Find the word "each" in the material below and gather every line that contains it.

Top of Dataset section

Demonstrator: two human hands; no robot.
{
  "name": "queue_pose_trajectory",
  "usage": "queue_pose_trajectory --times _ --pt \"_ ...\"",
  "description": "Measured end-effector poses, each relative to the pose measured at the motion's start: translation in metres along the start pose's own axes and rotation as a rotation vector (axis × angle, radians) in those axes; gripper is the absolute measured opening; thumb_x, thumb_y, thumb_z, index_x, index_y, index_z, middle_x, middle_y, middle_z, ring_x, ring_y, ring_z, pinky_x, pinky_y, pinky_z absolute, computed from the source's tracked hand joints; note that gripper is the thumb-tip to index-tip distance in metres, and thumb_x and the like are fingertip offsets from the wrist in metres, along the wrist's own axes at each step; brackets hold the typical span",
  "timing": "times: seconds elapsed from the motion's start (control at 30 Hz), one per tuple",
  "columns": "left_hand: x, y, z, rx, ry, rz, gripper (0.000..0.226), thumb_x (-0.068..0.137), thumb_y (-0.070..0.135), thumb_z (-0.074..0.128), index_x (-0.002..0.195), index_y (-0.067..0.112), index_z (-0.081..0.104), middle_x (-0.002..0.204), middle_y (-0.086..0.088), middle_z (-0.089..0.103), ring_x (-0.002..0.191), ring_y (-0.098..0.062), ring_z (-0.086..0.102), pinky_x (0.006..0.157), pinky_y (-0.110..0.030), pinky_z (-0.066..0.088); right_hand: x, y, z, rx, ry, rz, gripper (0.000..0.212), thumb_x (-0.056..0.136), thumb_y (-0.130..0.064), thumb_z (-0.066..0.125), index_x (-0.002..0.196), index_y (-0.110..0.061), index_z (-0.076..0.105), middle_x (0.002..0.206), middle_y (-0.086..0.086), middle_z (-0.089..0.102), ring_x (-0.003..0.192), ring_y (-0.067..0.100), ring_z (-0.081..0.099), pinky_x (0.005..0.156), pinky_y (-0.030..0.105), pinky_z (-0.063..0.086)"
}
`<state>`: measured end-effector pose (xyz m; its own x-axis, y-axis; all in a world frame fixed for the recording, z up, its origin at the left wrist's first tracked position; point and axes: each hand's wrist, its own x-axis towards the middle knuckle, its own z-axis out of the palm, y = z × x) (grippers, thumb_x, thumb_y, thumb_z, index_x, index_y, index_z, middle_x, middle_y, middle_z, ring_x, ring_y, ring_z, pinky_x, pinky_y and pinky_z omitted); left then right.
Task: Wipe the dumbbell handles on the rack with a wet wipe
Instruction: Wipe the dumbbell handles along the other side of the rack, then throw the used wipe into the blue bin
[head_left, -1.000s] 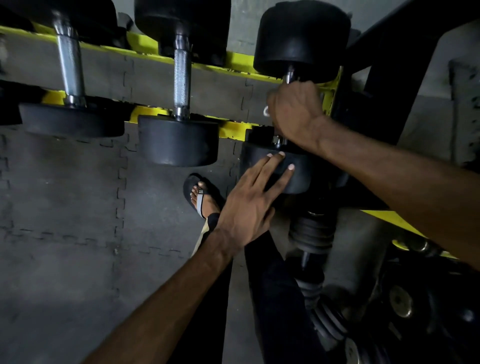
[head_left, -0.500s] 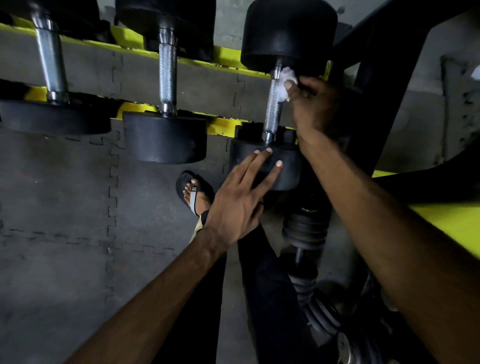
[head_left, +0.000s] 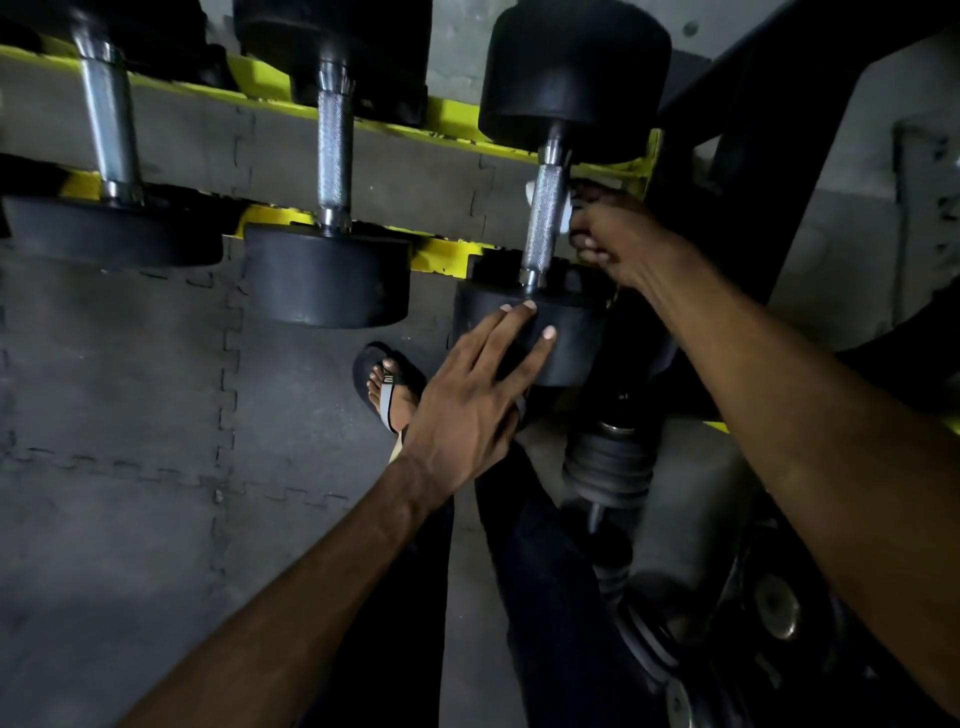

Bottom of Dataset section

▶ _Solution for this exercise_:
  "description": "Measured end-effector poses, each relative to the pose measured at the motion's start: translation in metres along the start pose's own axes and rotation as a rotation vector (axis × angle, radians) in those axes; gripper is the absolute measured opening; thumb_x, thumb_y, thumb_z, index_x, index_y, index_z, middle_x, middle_y, middle_z, ring_x, ring_y, ring_z, pinky_x, pinky_y, pinky_z absolute, computed from the source's tracked hand joints; note that gripper is the thumb-tip to index-tip distance in metres, and thumb_x and the like are fingertip offsets from the wrist in metres, along the wrist's own axes at each step; brackets hold the typical span",
`<state>`: measured end-effector pose (xyz m; its own x-axis, y-axis; all in a world frame fixed for the recording, z up, its origin at the left wrist's first tracked position; point and axes: each hand's wrist, its own x-axis towards the middle knuckle, its own z-axis out of the palm, y = z × x) (grippers, thumb_x, thumb_y, thumb_z, index_x, index_y, index_z, middle_x, middle_y, middle_z, ring_x, ring_y, ring_z, pinky_x, pinky_y and pinky_z omitted); left then right.

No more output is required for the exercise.